V for Vendetta (2005)

Today, the Fifth of November, is the perfect day for V for Vendetta. To be sure, Guy Fawkes Day finds a reference or two in a story about an anarchist in a Guy Fawkes mask. Go figure. He even intones as much: Remember, remember, the Fifth of November. But it’s this particular 11/5, the one here in 2017, that’s a perfect day for V. Because we’re now coming up on a year (!) since the presidential election of 2016, an entire year of what this masked anarchist, vested with a vast and verbose vocabulary, would call vitriol, venom, vilification, violence.
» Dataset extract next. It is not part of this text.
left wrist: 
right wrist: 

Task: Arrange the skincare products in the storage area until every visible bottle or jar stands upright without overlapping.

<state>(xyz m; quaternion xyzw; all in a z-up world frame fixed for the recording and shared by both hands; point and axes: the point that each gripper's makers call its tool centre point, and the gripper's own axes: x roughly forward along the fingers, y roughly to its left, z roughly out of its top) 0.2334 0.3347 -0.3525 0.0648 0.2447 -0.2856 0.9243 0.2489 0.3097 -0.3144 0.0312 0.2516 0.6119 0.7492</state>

Maybe you’re on the other side of this screen saying sheesh — I came here for a movie, not a political rant, or some variation on that oft-repeated question Do you have to politicize everything? To be fair, our primary focus throughout this Alan Moore Writer Series has been the differences from the page to the screen in adaptations like From Hell and The League of Extraordinary Gentlemen; V for Vendetta, adapted by the Wachowski siblings from Moore’s 1988/89 comic, is no exception in that it contains fairly sharp divergences from the source material. The last act of V and entire characters like Leader Adam Susan are either condensed, excised entirely, or changed to better suit the unique needs of a big-budget Hollywood production.